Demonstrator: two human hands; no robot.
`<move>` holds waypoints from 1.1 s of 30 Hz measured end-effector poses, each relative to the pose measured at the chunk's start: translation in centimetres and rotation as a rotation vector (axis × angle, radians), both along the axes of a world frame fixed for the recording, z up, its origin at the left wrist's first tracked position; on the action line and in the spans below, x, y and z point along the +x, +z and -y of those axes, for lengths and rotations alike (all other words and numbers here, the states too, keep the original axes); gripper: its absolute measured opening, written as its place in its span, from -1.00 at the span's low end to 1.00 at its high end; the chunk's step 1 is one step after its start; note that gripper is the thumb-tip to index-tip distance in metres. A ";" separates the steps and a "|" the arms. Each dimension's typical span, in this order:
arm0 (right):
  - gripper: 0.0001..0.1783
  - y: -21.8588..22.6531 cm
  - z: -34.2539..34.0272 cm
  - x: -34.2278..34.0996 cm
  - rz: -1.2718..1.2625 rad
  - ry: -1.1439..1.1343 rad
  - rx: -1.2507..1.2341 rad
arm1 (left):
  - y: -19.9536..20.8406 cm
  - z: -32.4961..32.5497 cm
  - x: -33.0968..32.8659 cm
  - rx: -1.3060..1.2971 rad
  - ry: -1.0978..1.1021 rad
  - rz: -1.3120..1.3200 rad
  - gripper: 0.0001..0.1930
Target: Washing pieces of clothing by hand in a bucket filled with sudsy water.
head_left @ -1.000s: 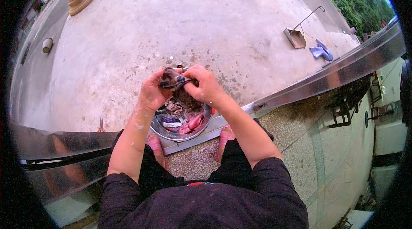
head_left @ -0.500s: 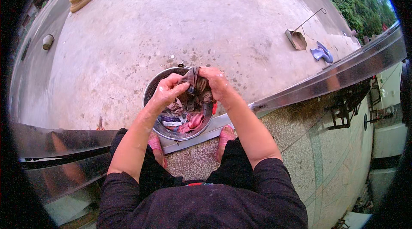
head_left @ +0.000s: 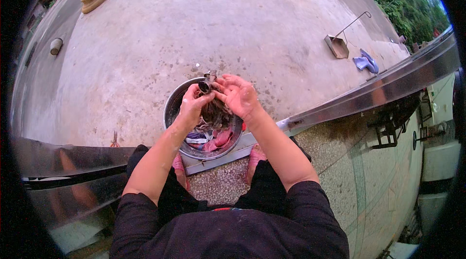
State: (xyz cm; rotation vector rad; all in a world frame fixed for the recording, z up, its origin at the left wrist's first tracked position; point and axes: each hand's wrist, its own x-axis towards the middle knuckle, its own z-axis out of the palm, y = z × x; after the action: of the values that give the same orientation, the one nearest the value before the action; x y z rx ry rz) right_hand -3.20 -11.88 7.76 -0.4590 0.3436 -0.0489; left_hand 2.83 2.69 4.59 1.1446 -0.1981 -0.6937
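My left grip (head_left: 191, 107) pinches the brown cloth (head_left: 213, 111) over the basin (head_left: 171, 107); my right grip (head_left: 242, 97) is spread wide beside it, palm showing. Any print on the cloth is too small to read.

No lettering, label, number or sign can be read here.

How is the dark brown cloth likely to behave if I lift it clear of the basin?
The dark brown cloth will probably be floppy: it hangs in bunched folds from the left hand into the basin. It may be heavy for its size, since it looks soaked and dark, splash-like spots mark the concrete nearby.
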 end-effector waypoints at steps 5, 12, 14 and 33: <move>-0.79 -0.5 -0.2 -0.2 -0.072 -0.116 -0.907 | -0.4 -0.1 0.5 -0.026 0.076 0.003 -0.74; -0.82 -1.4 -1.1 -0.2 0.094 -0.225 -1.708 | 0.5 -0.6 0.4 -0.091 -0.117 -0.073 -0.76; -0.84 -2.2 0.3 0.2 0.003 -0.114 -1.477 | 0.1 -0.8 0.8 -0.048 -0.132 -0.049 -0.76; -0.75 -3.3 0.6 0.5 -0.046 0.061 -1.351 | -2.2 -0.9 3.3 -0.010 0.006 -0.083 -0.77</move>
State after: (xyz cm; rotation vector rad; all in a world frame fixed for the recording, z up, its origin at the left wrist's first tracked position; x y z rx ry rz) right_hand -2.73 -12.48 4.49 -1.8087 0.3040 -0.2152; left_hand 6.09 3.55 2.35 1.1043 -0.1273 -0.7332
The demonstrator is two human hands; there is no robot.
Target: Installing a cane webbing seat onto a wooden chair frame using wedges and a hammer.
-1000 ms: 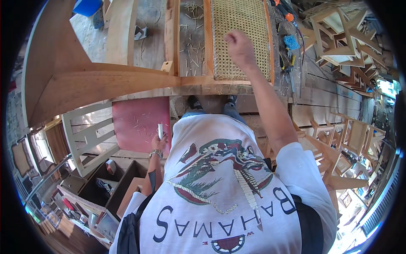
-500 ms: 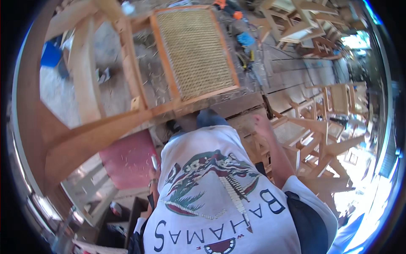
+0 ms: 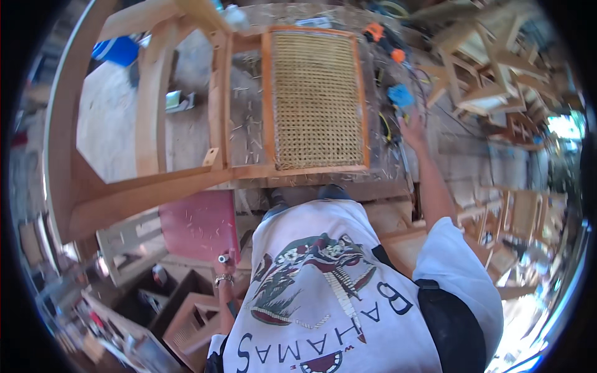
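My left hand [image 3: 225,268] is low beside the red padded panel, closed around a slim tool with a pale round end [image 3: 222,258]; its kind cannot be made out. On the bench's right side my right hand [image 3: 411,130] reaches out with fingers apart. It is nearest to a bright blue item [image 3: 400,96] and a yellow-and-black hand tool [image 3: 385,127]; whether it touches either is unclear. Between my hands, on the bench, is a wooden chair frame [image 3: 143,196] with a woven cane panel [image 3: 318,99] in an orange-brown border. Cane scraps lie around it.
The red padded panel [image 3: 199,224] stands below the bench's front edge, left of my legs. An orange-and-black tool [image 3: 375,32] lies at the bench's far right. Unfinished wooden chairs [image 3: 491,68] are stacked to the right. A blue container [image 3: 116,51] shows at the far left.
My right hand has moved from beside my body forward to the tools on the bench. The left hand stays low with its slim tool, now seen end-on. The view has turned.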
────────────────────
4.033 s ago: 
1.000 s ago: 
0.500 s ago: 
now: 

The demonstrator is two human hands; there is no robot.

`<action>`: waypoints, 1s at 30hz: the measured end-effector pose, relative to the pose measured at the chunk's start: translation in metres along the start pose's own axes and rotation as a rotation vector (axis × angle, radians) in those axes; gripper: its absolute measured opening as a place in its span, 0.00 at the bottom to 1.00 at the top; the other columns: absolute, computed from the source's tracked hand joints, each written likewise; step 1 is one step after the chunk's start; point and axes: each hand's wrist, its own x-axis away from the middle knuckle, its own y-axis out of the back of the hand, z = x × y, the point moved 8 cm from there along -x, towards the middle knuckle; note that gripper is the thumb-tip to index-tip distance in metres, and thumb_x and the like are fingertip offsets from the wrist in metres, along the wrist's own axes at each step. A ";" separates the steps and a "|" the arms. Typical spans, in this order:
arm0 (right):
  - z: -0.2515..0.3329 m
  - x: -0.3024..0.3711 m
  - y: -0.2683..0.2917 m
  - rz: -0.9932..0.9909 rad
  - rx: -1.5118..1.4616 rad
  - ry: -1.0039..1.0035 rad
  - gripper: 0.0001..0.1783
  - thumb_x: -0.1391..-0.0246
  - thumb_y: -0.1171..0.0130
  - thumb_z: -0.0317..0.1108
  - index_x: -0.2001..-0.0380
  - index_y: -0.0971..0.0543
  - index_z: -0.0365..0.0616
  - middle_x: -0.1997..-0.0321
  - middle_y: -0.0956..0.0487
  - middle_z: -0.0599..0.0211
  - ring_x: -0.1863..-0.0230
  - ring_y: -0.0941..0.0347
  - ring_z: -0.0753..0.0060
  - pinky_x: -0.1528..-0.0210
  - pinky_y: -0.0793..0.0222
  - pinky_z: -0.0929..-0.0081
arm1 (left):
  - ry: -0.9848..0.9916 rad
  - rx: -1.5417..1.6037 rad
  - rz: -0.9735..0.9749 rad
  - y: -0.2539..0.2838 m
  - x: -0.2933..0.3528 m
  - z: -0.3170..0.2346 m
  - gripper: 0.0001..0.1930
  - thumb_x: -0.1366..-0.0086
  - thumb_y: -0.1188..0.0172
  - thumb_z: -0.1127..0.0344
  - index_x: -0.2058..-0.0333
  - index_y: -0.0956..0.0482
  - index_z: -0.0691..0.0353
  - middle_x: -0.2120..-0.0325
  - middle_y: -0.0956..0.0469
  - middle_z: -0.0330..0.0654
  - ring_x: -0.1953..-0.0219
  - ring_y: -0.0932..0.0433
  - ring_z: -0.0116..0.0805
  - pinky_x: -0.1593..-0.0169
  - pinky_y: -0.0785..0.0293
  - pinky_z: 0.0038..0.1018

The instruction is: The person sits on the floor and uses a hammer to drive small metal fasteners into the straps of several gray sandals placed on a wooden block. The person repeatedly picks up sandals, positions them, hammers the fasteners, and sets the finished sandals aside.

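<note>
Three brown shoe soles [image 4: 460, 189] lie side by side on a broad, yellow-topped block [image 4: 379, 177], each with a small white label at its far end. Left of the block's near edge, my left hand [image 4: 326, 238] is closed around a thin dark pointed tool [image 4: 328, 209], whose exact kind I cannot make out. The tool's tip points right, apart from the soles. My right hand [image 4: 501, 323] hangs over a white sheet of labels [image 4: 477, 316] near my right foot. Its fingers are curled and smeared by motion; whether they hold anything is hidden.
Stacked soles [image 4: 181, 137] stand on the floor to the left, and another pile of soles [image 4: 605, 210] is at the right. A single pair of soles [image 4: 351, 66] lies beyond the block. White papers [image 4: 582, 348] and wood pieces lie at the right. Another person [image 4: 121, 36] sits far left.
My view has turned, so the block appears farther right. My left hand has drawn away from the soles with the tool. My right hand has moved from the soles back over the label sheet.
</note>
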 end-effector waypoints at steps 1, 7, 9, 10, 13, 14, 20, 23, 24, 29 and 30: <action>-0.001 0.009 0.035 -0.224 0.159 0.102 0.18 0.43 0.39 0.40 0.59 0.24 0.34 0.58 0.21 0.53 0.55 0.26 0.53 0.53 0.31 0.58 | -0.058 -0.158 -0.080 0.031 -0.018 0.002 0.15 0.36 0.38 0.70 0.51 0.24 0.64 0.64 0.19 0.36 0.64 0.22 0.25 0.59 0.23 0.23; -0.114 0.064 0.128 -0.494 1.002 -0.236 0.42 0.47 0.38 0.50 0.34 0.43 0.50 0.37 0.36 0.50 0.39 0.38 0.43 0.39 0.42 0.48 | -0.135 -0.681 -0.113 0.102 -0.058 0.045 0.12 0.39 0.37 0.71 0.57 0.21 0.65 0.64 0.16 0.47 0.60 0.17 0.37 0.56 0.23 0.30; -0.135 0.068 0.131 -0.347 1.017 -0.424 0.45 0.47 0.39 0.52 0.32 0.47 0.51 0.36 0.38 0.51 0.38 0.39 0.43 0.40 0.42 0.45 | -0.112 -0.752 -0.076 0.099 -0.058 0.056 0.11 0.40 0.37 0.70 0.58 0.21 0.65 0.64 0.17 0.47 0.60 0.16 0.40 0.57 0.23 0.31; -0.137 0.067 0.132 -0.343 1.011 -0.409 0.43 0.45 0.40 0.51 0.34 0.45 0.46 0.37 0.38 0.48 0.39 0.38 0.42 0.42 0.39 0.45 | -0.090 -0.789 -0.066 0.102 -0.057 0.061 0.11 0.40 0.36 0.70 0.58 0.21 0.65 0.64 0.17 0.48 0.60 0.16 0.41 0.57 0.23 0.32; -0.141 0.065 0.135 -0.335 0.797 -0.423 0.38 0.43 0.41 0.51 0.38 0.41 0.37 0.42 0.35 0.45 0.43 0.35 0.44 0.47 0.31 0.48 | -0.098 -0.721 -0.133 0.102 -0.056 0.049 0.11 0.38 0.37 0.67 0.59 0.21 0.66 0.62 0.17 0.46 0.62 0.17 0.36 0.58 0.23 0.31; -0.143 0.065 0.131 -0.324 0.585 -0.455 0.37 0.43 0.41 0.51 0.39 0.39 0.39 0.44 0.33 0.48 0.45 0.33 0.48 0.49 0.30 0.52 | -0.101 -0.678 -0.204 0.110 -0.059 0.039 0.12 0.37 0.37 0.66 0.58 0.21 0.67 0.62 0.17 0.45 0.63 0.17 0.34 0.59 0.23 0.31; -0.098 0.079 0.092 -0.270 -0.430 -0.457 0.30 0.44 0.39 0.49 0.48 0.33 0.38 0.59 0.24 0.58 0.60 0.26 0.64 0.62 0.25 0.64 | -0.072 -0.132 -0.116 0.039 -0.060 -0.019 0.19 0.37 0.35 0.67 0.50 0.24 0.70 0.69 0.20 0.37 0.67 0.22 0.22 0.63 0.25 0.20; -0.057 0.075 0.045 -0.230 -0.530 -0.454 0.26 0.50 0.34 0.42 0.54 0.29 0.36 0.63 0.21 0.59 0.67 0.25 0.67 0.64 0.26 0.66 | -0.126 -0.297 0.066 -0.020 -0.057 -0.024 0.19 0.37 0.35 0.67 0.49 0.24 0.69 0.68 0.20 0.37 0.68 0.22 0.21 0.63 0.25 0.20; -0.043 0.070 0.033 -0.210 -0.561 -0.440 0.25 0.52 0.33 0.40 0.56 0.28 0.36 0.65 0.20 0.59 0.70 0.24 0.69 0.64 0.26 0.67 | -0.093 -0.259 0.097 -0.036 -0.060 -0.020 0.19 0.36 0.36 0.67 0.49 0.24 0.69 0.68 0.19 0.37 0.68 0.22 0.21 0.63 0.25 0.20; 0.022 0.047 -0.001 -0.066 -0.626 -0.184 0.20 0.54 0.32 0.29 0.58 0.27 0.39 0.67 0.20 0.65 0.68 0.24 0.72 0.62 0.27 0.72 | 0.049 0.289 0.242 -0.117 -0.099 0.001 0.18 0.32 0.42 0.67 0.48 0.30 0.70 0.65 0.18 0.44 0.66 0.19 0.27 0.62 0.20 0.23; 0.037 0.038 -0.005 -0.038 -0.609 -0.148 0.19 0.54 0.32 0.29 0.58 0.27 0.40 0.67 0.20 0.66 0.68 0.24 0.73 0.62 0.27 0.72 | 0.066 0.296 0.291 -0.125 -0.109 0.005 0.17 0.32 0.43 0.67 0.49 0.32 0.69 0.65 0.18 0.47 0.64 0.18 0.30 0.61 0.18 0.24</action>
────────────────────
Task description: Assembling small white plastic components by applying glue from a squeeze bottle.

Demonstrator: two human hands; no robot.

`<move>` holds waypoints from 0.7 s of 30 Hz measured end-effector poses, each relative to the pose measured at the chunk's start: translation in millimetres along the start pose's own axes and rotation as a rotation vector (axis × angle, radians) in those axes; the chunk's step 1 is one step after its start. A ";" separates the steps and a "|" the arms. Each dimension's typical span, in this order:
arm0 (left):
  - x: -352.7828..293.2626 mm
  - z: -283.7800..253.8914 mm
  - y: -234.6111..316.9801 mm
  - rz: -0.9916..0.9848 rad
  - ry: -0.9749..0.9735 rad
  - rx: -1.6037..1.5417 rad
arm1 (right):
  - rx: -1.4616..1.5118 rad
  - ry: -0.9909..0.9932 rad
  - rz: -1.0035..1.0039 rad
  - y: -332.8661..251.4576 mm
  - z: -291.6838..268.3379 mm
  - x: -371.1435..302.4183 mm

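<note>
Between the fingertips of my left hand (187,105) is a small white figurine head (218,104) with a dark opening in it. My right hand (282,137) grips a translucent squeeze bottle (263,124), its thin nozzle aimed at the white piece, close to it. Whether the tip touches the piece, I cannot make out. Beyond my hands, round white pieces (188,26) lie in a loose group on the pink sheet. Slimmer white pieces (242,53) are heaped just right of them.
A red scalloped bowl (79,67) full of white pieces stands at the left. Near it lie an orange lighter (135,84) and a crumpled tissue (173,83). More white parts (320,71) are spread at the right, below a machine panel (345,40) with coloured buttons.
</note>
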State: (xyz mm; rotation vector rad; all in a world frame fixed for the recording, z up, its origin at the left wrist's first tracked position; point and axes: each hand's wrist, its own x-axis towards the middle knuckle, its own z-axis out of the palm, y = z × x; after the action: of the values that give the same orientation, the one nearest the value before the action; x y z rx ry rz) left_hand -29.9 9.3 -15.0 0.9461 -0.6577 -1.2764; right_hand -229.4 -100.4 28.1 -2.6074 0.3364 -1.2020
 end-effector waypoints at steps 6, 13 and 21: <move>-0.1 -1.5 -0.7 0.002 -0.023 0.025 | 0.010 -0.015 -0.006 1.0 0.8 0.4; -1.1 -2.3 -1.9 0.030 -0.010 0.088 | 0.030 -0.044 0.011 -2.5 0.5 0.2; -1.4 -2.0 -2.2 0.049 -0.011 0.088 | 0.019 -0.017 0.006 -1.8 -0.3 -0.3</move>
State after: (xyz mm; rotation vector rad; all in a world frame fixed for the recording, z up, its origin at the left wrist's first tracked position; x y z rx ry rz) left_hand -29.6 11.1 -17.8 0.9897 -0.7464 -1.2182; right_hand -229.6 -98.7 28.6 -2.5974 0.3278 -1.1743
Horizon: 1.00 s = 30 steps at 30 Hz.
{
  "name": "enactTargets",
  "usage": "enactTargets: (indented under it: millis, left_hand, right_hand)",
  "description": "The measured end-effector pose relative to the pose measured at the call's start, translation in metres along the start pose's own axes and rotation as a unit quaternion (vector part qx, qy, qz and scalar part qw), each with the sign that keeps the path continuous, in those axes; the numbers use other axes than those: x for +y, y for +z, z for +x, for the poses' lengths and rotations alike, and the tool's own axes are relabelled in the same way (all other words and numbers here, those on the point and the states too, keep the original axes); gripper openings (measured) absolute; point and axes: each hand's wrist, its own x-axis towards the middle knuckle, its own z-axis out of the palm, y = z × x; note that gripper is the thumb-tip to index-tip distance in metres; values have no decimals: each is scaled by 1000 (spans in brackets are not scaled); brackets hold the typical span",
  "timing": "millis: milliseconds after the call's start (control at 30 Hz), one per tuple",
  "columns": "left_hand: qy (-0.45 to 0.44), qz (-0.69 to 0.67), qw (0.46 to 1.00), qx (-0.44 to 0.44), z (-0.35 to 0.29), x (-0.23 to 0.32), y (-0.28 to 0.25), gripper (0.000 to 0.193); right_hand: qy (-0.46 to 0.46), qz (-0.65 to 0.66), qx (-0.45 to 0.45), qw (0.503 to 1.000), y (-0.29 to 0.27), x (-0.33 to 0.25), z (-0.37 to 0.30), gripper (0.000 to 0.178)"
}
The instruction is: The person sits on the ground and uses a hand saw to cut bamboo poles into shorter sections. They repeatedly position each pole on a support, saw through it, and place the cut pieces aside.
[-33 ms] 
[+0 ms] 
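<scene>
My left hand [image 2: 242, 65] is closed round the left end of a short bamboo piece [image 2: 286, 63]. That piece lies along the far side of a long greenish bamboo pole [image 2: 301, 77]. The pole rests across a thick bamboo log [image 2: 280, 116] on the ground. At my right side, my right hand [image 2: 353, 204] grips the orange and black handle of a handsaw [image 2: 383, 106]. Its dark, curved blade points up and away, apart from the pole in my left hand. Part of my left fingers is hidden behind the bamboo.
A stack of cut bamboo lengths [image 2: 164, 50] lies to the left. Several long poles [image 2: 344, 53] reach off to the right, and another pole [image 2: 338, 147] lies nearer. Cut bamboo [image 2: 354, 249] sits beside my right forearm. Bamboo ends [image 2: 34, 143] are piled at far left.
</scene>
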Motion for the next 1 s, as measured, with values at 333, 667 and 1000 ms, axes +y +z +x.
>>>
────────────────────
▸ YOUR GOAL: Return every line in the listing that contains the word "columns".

▸ ANSWER SPACE:
`<action>`: waypoints, 1s at 30hz: the measured end-effector pose, relative to the pose measured at the chunk's start: translation in metres along the start pose's own axes and rotation as a rotation vector (axis × angle, radians) in those axes; gripper: its absolute measured opening as a place in its span, 0.00 at the bottom to 1.00 at the top; the other columns: absolute, computed from the source's tracked hand joints, each written likewise; step 1 is one step after the chunk's start; point and axes: each hand's wrist, its own x-axis away from the middle knuckle, its own y-axis out of the back of the hand, z = x × y, the point moved 8 cm from there along -x, towards the middle knuckle; note that gripper is the thumb-tip to index-tip distance in metres, and thumb_x and the like are fingertip offsets from the wrist in metres, along the wrist's own axes at each step. A ";" separates the steps and a "|" the arms. Typical spans, in this order:
  "columns": "left_hand: qy (-0.45 to 0.44), qz (-0.69 to 0.67), qw (0.46 to 1.00), qx (-0.44 to 0.44), z (-0.35 to 0.29), x (-0.23 to 0.32), y (-0.28 to 0.25), gripper (0.000 to 0.193); right_hand: qy (-0.46 to 0.46), qz (-0.65 to 0.66), qx (-0.45 to 0.45), qw (0.503 to 1.000), y (-0.29 to 0.27), x (-0.33 to 0.25), z (-0.37 to 0.30), gripper (0.000 to 0.178)"

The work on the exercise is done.